REQUIREMENT — Output the full listing that appears below, exactly as it is presented.
◆ ◆ ◆ ◆ ◆ ◆ ◆
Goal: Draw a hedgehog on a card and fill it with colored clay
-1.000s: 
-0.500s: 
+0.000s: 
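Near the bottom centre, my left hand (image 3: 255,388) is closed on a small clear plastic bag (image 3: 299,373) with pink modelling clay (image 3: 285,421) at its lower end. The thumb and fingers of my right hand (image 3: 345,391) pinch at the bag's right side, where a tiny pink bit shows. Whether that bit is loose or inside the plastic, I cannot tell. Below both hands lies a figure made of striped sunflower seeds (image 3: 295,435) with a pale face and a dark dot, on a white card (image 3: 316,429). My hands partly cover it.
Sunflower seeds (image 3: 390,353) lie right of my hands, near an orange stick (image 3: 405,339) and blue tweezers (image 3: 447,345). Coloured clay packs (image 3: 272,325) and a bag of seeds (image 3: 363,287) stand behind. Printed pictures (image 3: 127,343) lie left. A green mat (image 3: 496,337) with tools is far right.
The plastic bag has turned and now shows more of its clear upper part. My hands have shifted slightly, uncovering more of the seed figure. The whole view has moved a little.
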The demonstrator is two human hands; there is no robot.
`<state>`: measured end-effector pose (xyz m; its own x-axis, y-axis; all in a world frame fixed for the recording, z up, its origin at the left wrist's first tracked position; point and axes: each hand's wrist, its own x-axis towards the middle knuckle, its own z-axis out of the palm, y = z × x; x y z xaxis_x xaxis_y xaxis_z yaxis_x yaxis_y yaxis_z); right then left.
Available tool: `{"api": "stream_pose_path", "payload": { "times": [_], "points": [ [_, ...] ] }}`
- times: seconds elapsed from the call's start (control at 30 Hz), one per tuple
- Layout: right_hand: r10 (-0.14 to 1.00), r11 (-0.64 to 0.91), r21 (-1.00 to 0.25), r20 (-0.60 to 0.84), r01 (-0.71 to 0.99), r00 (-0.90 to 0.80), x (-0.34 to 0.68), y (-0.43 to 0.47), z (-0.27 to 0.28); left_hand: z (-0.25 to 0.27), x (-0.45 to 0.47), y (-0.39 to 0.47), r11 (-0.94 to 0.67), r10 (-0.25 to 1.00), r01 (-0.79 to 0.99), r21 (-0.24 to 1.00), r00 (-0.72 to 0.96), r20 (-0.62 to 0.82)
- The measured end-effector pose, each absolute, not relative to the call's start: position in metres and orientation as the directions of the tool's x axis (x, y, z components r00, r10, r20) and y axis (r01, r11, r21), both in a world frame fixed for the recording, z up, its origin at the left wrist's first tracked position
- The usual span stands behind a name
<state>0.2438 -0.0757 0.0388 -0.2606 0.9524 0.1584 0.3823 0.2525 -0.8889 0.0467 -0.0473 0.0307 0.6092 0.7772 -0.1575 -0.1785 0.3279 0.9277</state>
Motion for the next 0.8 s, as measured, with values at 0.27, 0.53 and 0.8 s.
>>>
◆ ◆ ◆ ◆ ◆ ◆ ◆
TASK SOLUTION —
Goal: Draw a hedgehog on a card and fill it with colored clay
-1.000s: 
-0.500s: 
+0.000s: 
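Near the bottom centre, my left hand (image 3: 255,388) is closed on a small clear plastic bag (image 3: 299,373) with pink modelling clay (image 3: 285,421) at its lower end. The thumb and fingers of my right hand (image 3: 345,391) pinch at the bag's right side, where a tiny pink bit shows. Whether that bit is loose or inside the plastic, I cannot tell. Below both hands lies a figure made of striped sunflower seeds (image 3: 295,435) with a pale face and a dark dot, on a white card (image 3: 316,429). My hands partly cover it.
Sunflower seeds (image 3: 390,353) lie right of my hands, near an orange stick (image 3: 405,339) and blue tweezers (image 3: 447,345). Coloured clay packs (image 3: 272,325) and a bag of seeds (image 3: 363,287) stand behind. Printed pictures (image 3: 127,343) lie left. A green mat (image 3: 496,337) with tools is far right.
The plastic bag has turned and now shows more of its clear upper part. My hands have shifted slightly, uncovering more of the seed figure. The whole view has moved a little.
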The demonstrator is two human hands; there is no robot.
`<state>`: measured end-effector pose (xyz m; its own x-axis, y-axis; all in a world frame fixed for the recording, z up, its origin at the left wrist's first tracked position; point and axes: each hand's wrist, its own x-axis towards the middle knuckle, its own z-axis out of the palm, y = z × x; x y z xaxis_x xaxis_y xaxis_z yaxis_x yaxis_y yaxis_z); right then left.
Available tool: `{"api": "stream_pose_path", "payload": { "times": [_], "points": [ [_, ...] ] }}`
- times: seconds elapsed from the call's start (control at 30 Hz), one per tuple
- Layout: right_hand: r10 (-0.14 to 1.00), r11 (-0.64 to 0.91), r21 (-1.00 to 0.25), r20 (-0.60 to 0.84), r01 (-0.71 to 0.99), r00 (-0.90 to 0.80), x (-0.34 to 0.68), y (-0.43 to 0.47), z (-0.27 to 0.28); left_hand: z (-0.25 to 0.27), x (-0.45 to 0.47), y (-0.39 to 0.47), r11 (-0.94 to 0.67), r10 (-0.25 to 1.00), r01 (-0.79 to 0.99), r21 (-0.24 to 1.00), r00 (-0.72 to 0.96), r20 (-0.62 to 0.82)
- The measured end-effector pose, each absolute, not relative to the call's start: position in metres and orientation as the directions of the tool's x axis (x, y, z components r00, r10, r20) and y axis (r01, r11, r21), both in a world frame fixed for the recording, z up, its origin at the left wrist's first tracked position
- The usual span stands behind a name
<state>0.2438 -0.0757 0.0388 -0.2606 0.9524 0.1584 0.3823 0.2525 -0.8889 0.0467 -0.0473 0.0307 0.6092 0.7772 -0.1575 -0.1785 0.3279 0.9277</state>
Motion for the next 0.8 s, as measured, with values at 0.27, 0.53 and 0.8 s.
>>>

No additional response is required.